* _EXERCISE BRIEF_:
The data below holds a line containing "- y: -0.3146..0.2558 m" and a line containing "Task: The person"; please quote exactly those two lines and every line between them, and nothing else.

[Collected data]
———
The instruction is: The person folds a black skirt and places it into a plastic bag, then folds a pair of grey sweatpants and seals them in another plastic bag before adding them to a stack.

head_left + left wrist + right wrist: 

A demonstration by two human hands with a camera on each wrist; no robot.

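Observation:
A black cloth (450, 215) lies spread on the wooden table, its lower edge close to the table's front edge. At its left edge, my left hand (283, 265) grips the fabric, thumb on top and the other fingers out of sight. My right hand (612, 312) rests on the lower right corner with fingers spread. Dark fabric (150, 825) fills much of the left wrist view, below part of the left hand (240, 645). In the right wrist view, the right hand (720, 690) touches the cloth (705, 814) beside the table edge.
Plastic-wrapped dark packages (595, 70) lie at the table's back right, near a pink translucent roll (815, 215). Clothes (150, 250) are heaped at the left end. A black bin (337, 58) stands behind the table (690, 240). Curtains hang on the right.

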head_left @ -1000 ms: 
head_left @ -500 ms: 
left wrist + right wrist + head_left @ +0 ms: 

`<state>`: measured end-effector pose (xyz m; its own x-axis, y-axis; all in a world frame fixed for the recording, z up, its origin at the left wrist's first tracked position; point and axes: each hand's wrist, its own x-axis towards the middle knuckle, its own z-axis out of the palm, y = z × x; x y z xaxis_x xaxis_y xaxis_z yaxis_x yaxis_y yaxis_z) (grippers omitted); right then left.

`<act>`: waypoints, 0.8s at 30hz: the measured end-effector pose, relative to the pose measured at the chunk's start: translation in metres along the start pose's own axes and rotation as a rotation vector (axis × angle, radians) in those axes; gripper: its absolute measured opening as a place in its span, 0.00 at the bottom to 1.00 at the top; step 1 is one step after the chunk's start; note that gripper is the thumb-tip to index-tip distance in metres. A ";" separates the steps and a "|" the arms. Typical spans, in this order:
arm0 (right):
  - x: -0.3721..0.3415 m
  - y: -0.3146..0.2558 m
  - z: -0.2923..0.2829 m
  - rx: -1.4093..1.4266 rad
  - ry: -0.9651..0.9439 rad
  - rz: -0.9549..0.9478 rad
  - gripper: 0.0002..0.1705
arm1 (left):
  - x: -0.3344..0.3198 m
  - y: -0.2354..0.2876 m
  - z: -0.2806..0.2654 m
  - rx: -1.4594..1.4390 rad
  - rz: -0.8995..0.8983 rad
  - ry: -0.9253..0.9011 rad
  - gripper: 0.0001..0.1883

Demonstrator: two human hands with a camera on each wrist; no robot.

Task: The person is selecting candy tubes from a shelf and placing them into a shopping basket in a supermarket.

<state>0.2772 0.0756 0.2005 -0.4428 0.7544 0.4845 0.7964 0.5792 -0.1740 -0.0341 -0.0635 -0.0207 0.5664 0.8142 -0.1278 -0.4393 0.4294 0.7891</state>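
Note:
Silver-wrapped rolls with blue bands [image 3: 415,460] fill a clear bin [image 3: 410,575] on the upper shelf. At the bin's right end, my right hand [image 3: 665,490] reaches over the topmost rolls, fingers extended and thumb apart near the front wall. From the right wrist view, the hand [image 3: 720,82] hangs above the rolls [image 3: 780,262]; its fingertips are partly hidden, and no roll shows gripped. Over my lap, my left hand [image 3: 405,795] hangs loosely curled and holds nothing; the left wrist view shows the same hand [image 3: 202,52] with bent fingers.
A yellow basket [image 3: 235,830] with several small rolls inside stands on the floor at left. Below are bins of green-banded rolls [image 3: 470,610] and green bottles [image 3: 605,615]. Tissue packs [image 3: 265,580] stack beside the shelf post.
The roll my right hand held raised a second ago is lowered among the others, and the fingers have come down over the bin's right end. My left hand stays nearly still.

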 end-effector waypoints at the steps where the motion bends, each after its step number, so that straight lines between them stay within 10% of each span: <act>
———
* _FINAL ANSWER_:
  - y: -0.3146..0.2558 m
  - z: -0.2923..0.2829 m
  - rx: -1.4093..1.4266 rad
  - ry: -0.9651..0.9439 rad
  - rz: -0.9549..0.9478 rad
  - gripper: 0.0002..0.1705
arm1 (left):
  - x: -0.3344..0.3198 m
  - y: -0.2354..0.2876 m
  - z: -0.2806..0.2654 m
  - rx: -1.4594..1.4390 rad
  - rz: -0.8995..0.8983 rad
  - ry: -0.9253..0.9011 rad
  - gripper: 0.0001..0.1883

Demonstrator: two human hands with a camera on each wrist; no robot.

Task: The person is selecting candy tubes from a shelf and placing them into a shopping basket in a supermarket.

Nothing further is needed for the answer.